EXERCISE DIRECTIONS: Starting at the line that holds "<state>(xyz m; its", copy every line exactly through the end of the data, and no others.

DATA EXTRACT:
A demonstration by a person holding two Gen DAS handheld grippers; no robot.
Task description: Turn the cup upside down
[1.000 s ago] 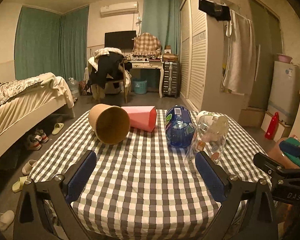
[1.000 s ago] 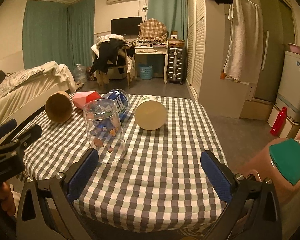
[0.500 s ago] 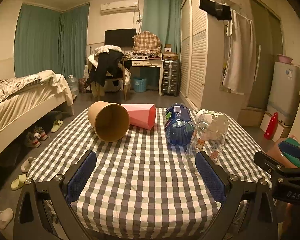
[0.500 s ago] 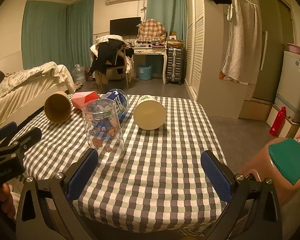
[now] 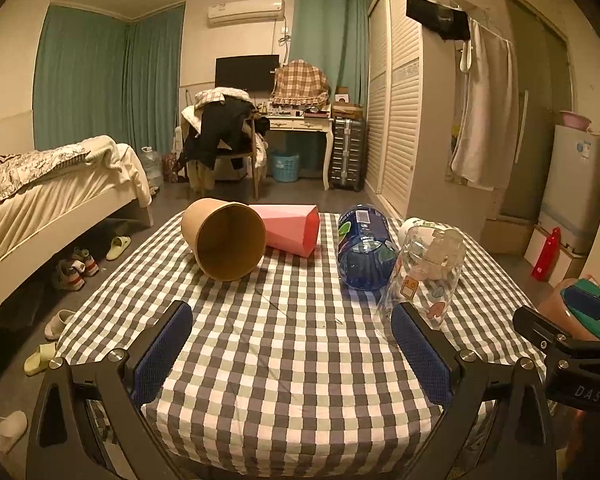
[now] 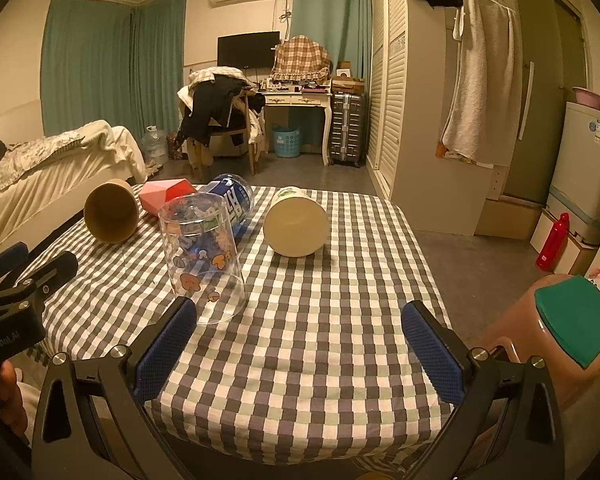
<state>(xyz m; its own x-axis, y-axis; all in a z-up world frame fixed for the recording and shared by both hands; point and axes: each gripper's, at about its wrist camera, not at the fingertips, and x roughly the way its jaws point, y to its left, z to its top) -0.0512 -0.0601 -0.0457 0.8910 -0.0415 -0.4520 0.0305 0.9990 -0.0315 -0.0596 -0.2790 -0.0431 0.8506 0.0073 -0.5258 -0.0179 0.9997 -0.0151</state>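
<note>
Checked-cloth table [image 6: 340, 320]:
- clear printed glass cup [image 6: 202, 258], mouth down, near left edge;
- brown paper cup [image 5: 225, 239], pink faceted cup [image 5: 290, 230], blue bottle [image 5: 364, 254], cream cup [image 6: 296, 227], all on their sides.

Left hand-held gripper [image 5: 292, 354] and right hand-held gripper [image 6: 300, 350]: released, grasping nothing.

The room is dim with warm yellow light. Both pictures look sharp in the middle, but bend round and go black at the corners.
</note>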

RESPONSE FOR THIS EXERCISE:
<state>(xyz m; its own x-axis, y-axis; all in a z-up world frame fixed for the recording and shared by both hands; point and axes: each gripper's, at about its wrist camera, not at the fingertips, and x roughly the way its jaws point, y to its left, z to its top) -0.0512 -0.0601 -0.0457 0.8910 -0.0415 -0.4520 0.0305 0.9990 -0.0315 -0.0596 -0.2790 -0.0431 0.8506 0.0073 -0.5258 -0.0179 0.9997 -0.0151</state>
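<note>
Checked-cloth table [image 6: 340, 320]:
- clear printed glass cup [image 6: 202, 258], mouth down, near left edge;
- brown paper cup [image 5: 225, 239], pink faceted cup [image 5: 290, 230], blue bottle [image 5: 364, 254], cream cup [image 6: 296, 227], all on their sides.

Left hand-held gripper [image 5: 292, 354] and right hand-held gripper [image 6: 300, 350]: released, grasping nothing.

The room is dim with warm yellow light. Both pictures look sharp in the middle, but bend round and go black at the corners.
</note>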

This output requires nothing more.